• WHAT IS EXPECTED: The records must be repeated exactly and in their entirety.

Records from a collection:
=====

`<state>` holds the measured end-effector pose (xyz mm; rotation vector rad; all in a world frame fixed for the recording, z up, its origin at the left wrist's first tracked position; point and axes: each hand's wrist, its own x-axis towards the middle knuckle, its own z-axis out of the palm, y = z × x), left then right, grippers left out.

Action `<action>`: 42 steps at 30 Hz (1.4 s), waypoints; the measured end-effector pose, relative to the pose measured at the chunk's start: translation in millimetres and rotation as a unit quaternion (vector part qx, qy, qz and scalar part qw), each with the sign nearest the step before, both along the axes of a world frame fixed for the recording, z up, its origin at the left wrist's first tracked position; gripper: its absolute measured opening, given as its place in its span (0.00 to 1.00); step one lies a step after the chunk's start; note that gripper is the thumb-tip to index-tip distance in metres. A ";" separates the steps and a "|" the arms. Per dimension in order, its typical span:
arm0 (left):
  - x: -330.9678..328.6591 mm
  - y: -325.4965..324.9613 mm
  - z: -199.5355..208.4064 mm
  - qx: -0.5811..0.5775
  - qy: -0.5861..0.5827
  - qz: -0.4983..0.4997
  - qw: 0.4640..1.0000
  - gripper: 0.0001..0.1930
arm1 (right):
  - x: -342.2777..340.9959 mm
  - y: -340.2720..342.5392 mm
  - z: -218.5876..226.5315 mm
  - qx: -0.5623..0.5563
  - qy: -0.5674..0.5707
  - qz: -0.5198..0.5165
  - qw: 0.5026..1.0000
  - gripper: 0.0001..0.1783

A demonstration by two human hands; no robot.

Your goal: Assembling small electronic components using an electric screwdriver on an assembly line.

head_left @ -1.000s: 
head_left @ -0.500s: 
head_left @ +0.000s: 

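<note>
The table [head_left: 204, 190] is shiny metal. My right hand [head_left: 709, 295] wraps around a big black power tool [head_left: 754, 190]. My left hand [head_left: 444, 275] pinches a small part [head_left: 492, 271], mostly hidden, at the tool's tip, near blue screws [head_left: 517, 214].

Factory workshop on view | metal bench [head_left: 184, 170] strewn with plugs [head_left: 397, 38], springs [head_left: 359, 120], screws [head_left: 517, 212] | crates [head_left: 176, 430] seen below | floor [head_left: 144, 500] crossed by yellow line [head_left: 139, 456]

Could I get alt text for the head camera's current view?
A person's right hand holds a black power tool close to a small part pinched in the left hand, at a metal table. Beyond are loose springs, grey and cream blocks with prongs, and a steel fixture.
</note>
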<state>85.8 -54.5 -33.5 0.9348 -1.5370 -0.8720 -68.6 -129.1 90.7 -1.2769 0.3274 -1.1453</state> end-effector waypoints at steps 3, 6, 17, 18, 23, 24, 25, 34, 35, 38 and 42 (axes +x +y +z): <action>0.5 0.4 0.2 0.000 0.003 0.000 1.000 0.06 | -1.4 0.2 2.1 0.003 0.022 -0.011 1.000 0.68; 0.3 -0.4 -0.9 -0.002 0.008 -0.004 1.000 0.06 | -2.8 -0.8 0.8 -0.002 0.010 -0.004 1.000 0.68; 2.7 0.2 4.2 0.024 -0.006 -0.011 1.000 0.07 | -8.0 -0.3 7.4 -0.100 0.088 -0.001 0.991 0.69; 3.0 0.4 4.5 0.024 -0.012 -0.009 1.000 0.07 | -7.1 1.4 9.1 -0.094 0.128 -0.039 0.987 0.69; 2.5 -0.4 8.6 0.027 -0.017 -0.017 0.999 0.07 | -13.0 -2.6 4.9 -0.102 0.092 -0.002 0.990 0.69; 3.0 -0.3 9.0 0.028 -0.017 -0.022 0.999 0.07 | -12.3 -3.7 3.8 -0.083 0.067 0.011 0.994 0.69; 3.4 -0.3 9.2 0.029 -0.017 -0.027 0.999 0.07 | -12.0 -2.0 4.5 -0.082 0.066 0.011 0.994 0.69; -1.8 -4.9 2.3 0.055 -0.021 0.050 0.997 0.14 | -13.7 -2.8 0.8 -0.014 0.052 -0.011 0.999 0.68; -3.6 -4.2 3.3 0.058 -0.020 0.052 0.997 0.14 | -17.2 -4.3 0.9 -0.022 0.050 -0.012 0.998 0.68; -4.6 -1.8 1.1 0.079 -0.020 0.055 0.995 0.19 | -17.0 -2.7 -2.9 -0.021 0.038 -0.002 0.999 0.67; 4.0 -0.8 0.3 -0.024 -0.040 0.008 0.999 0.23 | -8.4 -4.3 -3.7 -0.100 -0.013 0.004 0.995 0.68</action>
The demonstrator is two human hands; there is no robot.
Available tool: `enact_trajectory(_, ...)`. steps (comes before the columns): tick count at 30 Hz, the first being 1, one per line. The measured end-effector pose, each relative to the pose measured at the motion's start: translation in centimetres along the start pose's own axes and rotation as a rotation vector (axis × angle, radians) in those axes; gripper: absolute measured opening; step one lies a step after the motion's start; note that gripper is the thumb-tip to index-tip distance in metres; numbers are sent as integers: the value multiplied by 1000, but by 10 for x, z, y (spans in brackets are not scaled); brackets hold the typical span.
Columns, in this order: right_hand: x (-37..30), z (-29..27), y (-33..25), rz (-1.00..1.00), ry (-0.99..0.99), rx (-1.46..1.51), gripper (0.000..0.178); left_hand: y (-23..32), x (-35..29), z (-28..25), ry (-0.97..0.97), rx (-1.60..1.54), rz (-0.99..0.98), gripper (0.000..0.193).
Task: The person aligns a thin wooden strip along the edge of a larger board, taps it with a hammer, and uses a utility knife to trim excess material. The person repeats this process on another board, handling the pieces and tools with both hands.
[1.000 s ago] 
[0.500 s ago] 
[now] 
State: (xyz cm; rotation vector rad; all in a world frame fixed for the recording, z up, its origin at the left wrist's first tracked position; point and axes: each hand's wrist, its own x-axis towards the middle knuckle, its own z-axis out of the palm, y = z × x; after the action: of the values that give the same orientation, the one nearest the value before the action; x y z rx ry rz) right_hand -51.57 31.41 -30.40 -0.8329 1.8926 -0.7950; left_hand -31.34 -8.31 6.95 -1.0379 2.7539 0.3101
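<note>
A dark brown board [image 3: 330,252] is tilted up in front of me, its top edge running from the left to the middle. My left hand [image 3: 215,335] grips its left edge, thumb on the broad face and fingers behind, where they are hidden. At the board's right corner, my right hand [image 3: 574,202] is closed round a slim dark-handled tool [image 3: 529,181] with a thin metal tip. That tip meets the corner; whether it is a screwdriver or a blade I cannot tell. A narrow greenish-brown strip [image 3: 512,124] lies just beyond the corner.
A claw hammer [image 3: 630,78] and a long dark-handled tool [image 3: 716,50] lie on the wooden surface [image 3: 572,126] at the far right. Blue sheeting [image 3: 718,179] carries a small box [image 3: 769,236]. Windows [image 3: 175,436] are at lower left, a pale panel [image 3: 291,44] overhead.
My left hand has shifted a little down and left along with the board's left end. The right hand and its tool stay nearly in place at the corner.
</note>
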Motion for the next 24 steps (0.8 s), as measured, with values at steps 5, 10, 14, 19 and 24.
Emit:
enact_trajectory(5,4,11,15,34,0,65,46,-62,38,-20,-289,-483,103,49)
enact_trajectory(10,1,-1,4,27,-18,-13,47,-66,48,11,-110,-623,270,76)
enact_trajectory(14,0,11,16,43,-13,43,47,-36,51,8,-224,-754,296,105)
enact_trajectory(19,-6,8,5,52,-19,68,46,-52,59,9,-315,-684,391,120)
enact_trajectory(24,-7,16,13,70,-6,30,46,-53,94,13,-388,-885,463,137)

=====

• ANSWER AREA:
`<state>` holds the measured end-effector pose (xyz mm; rotation vector rad; all in a world frame fixed for the recording, z up, its origin at the left wrist's first tracked position; point and axes: each hand's wrist, its own x-axis towards the middle knuckle, its own z-axis out of the palm, y = z × x), left then right, grippers left out.

Action `<action>`: 42 steps at 30 Hz (1.4 s), waypoints; the measured end-effector pose, relative to the pose measured at the chunk's start: translation in millimetres and rotation as a unit quaternion (vector part qx, qy, qz and scalar part qw), each with the sign nearest the step before, both along the axes of a world frame fixed for the recording, z up, its origin at the left wrist's first tracked position; gripper: its absolute measured opening, given as its place in its span (0.00 to 1.00); step one lies a step after the chunk's start; note that gripper is the thumb-tip to index-tip distance in metres. A ";" separates the steps and a "|" the arms. Per dimension in order, its typical span:
arm0 (left):
  - x: -330.9678..328.6591 mm
  - y: -325.4965..324.9613 mm
  - z: -199.5355..208.4064 mm
  - qx: -0.5811..0.5775
  - qy: -0.5861..0.5827
  - qz: -0.4983..0.4997
  - qw: 0.4640..1.0000
  - gripper: 0.0001..0.1930
arm1 (right):
  - x: -342.2777..340.9959 mm
  - y: -340.2720..342.5392 mm
  - z: -218.5876..226.5315 mm
  - qx: -0.5623..0.5563
  - qy: -0.5674..0.5707
  - qz: -0.5198..0.5165
  - qw: 0.5026..1.0000
  - gripper: 0.0001..0.1783

A demonstration by two human hands; no robot.

Your goal: Assembling small electronic components using an electric screwdriver on an assembly line.

head_left @ -1.000s: 
head_left @ -0.500s: 
head_left @ +0.000s: 

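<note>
The table [head_left: 204, 190] is shiny metal. My right hand [head_left: 709, 295] wraps around a big black power tool [head_left: 754, 190]. My left hand [head_left: 444, 275] pinches a small part [head_left: 492, 271], mostly hidden, at the tool's tip, near blue screws [head_left: 517, 214].

Factory workshop on view | metal bench [head_left: 184, 170] strewn with plugs [head_left: 397, 38], springs [head_left: 359, 120], screws [head_left: 517, 212] | crates [head_left: 176, 430] seen below | floor [head_left: 144, 500] crossed by yellow line [head_left: 139, 456]

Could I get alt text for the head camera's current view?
A person's right hand holds a black power tool close to a small part pinched in the left hand, at a metal table. Beyond are loose springs, grey and cream blocks with prongs, and a steel fixture.
</note>
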<state>85.8 -54.5 -33.5 0.9348 -1.5370 -0.8720 -68.6 -129.1 90.7 -1.2769 0.3274 -1.1453</state> end-effector waypoints at steps 3, 6, 17, 18, 23, 24, 25, 34, 35, 38 and 42 (axes +x +y +z): <action>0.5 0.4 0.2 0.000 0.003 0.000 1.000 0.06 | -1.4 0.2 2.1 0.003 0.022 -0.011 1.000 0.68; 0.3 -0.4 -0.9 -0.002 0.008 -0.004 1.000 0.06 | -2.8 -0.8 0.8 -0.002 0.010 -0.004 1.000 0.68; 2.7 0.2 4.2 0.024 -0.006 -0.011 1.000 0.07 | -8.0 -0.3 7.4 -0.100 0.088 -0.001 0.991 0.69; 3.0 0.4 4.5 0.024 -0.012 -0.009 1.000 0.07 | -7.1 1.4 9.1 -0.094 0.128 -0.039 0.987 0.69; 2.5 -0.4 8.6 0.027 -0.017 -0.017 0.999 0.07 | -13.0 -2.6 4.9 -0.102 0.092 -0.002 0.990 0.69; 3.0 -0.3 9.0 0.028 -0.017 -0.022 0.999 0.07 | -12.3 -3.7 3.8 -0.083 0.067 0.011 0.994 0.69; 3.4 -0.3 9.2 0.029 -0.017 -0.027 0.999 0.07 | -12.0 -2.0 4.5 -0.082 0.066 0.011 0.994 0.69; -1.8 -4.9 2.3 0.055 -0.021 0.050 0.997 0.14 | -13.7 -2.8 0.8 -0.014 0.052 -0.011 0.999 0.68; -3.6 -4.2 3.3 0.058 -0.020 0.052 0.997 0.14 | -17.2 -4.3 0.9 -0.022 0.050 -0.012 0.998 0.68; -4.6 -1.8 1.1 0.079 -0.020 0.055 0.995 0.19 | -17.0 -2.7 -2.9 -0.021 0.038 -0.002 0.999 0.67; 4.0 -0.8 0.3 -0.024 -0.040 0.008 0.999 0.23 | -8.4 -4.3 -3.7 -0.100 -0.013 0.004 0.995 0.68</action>
The demonstrator is two human hands; there is no robot.
Available tool: `enact_trajectory(_, ...)`. steps (comes before the columns): tick count at 30 Hz, the first being 1, one per line. The measured end-effector pose, each relative to the pose measured at the motion's start: translation in centimetres along the start pose's own axes and rotation as a rotation vector (axis × angle, radians) in those axes; gripper: absolute measured opening; step one lies a step after the motion's start; note that gripper is the thumb-tip to index-tip distance in metres; numbers are sent as integers: the value multiplied by 1000, but by 10 for x, z, y (spans in brackets are not scaled); brackets hold the typical span.
Columns, in this order: right_hand: x (-37..30), z (-29..27), y (-33..25), rz (-1.00..1.00), ry (-0.99..0.99), rx (-1.46..1.51), gripper (0.000..0.178); left_hand: y (-23..32), x (-35..29), z (-28..25), ry (-0.97..0.97), rx (-1.60..1.54), rz (-0.99..0.98), gripper (0.000..0.193).
Task: The person aligns a thin wooden strip along the edge of a larger board, taps it with a hammer, and uses a utility knife to trim excess material. The person repeats this process on another board, handling the pieces and tools with both hands.
[1.000 s ago] 
[0.500 s ago] 
[now] 
State: (xyz cm; rotation vector rad; all in a world frame fixed for the recording, z up, its origin at the left wrist's first tracked position; point and axes: each hand's wrist, its own x-axis towards the middle knuckle, its own z-axis out of the palm, y = z × x; after the action: of the values that give the same orientation, the one nearest the value before the action; x y z rx ry rz) right_hand -51.57 31.41 -30.40 -0.8329 1.8926 -0.7950; left_hand -31.34 -8.31 6.95 -1.0379 2.7539 0.3101
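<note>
A dark brown board [image 3: 330,252] is tilted up in front of me, its top edge running from the left to the middle. My left hand [image 3: 215,335] grips its left edge, thumb on the broad face and fingers behind, where they are hidden. At the board's right corner, my right hand [image 3: 574,202] is closed round a slim dark-handled tool [image 3: 529,181] with a thin metal tip. That tip meets the corner; whether it is a screwdriver or a blade I cannot tell. A narrow greenish-brown strip [image 3: 512,124] lies just beyond the corner.
A claw hammer [image 3: 630,78] and a long dark-handled tool [image 3: 716,50] lie on the wooden surface [image 3: 572,126] at the far right. Blue sheeting [image 3: 718,179] carries a small box [image 3: 769,236]. Windows [image 3: 175,436] are at lower left, a pale panel [image 3: 291,44] overhead.
My left hand has shifted a little down and left along with the board's left end. The right hand and its tool stay nearly in place at the corner.
</note>
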Motion for the next 24 steps (0.8 s), as measured, with values at steps 5, 10, 14, 19 and 24.
Emit:
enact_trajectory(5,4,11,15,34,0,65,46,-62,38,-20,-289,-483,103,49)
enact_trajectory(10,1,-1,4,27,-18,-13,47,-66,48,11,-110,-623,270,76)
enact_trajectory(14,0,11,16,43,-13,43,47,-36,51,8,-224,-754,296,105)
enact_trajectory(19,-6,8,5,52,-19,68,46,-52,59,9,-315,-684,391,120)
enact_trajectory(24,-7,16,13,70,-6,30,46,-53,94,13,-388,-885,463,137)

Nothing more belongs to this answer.